• Activity: Starting at the line that has "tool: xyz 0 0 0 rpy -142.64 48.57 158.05" and stopping after the line that has "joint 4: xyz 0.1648", reproduce the listing below exactly; omit everything else.

• Exercise data:
BEGIN

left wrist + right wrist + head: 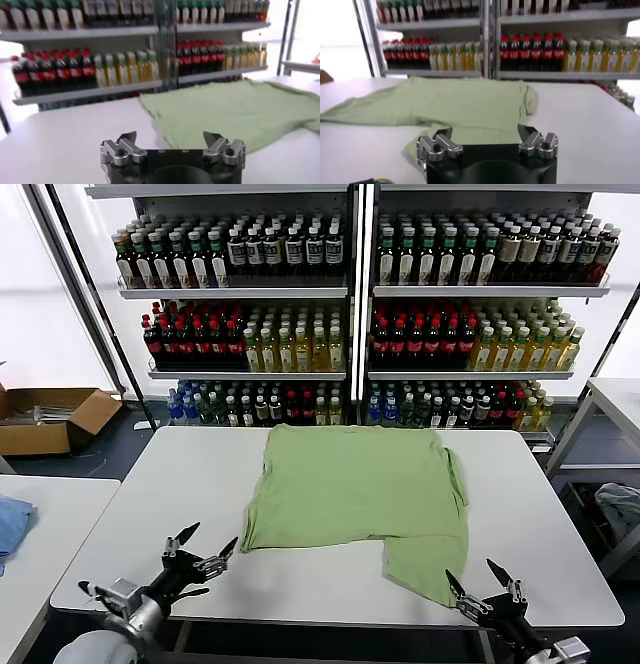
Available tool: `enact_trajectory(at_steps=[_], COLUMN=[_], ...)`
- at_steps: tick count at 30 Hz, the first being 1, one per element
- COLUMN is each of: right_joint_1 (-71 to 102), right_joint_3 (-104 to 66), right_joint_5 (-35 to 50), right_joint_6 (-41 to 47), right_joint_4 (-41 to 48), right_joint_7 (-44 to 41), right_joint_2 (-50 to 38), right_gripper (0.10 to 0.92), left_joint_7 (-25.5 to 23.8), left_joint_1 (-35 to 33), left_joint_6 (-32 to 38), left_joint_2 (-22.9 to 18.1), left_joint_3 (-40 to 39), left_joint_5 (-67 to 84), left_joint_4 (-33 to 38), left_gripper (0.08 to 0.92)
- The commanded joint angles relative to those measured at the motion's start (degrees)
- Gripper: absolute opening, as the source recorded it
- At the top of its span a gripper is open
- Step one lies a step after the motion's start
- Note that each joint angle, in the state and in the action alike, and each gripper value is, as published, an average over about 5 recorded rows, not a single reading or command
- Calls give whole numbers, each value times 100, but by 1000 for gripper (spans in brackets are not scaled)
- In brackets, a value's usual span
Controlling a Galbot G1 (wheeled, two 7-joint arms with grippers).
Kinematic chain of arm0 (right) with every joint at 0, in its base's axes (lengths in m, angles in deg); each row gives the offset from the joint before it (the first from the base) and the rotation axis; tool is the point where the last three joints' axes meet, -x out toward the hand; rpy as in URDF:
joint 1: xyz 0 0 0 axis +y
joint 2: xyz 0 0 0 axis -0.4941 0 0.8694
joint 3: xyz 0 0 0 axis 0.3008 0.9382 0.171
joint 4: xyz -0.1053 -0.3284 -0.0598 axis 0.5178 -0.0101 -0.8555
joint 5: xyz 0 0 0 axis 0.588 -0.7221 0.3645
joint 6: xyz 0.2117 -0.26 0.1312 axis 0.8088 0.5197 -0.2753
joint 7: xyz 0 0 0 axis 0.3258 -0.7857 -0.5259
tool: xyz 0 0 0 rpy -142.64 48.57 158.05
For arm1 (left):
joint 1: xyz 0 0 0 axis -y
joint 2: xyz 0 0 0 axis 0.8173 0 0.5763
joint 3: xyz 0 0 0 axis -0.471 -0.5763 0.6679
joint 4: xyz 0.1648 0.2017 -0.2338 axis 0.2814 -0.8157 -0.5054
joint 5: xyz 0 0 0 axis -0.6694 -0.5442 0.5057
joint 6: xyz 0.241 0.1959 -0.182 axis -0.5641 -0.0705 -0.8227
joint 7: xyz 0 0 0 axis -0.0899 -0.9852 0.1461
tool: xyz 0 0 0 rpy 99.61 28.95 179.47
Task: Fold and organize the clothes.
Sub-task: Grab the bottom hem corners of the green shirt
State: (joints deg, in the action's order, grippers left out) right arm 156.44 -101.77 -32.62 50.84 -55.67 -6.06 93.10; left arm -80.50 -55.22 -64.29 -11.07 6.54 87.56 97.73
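A light green shirt (355, 494) lies spread on the white table (180, 484), plain side up, with one part (425, 569) reaching toward the front edge. My left gripper (207, 540) hovers open over the front left of the table, just left of the shirt's near corner. My right gripper (475, 577) stands open at the front edge, right by the shirt's lower right part. The left wrist view shows the shirt (235, 112) ahead of the open left gripper (170, 136). In the right wrist view the shirt (450, 102) lies just beyond the open right gripper (485, 131).
Shelves of bottles (350, 314) stand behind the table. A cardboard box (50, 419) sits on the floor at the far left. A second table (40, 534) with a blue cloth (10, 524) adjoins on the left; another table (620, 399) is at the right.
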Motion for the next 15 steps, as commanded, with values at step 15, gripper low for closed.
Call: enact_trajectory(at_steps=[15], right_joint_1=[-246], right_joint_3=[827], right_joint_5=[-384], right_joint_6=[1033], right_joint_4=[95], right_joint_7=[668], right_joint_2=[64], right_gripper=[757], left_joint_7=[706], left_joint_1=[1440], left_joint_6=[-602], left_joint_2=[571], left_joint_3=[-1368], left_joint_5=[311], left_joint_4=[-1177], left_gripper=[823])
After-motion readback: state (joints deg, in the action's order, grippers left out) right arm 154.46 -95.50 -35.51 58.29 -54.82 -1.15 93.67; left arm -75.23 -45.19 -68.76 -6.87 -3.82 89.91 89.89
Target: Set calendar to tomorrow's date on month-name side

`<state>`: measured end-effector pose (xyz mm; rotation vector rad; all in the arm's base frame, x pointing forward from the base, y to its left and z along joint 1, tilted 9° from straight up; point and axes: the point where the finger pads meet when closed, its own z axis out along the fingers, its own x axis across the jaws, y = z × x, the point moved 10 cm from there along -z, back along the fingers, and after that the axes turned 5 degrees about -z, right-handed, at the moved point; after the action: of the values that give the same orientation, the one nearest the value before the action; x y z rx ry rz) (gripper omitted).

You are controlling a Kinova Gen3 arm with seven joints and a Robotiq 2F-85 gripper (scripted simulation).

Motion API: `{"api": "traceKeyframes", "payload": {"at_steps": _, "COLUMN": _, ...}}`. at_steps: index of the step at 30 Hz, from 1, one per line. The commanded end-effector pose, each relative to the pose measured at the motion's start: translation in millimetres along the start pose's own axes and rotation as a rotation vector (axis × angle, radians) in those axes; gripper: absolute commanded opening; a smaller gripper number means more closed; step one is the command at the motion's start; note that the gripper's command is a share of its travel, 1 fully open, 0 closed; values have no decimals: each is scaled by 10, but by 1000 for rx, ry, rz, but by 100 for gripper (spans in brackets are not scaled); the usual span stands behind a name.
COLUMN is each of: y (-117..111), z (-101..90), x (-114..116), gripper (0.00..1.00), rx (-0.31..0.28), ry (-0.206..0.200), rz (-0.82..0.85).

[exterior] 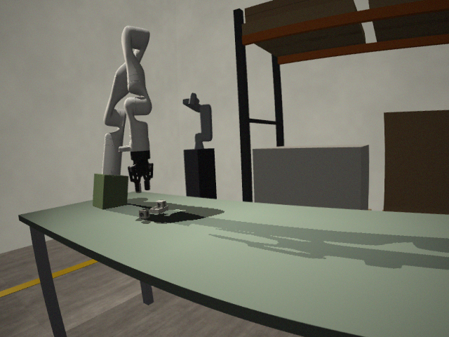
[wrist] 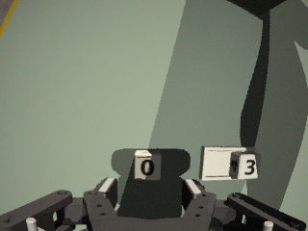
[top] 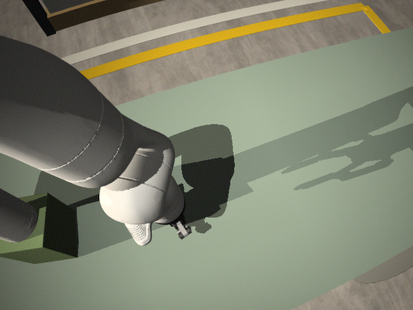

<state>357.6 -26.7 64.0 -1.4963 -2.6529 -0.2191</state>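
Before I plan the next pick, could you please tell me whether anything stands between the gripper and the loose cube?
Nothing visible stands between the open end effector and the "0" cube below.
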Motion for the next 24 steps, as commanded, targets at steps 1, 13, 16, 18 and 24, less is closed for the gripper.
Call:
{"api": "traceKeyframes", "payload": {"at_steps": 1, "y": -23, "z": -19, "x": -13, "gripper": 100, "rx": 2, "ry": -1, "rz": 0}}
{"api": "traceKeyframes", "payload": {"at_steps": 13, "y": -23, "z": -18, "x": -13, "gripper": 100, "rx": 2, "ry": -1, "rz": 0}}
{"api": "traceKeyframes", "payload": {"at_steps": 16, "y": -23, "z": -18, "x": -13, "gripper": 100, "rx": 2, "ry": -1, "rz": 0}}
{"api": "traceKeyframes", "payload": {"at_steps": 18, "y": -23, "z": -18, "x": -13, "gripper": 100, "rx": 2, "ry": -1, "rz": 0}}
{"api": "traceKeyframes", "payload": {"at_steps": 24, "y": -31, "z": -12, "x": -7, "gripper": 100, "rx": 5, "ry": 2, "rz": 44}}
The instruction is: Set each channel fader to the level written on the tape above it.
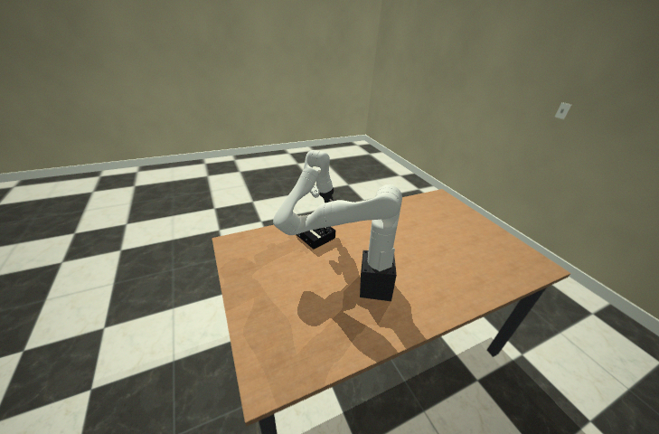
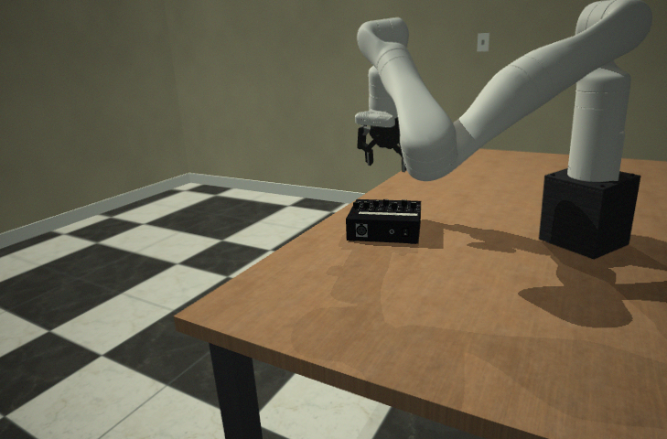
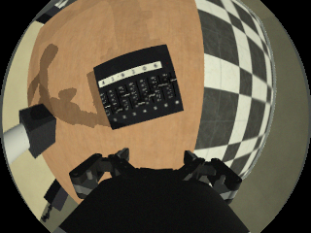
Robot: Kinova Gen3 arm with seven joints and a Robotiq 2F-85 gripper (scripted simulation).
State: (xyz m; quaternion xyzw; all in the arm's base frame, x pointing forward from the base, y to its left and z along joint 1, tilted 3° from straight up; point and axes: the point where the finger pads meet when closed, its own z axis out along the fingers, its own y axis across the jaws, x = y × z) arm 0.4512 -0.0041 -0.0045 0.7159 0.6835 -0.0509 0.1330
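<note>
The lighting desk (image 2: 382, 220) is a small black box standing on the table near its far left edge. It also shows in the top view (image 1: 316, 235), partly behind my forearm. In the wrist view the desk (image 3: 138, 95) shows a white tape strip (image 3: 131, 73) above a row of several faders; the written levels and cap positions are too small to read. My gripper (image 2: 381, 150) is open and empty. It hangs well above the desk, pointing down; in the wrist view its fingers frame the lower edge.
My black base block (image 2: 588, 212) stands on the table to the right of the desk. The table edge (image 2: 272, 248) runs close to the desk's left side, with checkered floor beyond.
</note>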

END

• Output of the task:
tool: xyz 0 0 0 rpy -142.64 48.57 158.05
For arm1 (left):
joint 1: xyz 0 0 0 axis -y
joint 2: xyz 0 0 0 axis 0.8173 0 0.5763
joint 3: xyz 0 0 0 axis -0.471 -0.5763 0.6679
joint 4: xyz 0.1648 0.2017 -0.2338 axis 0.2814 -0.8157 -0.5054

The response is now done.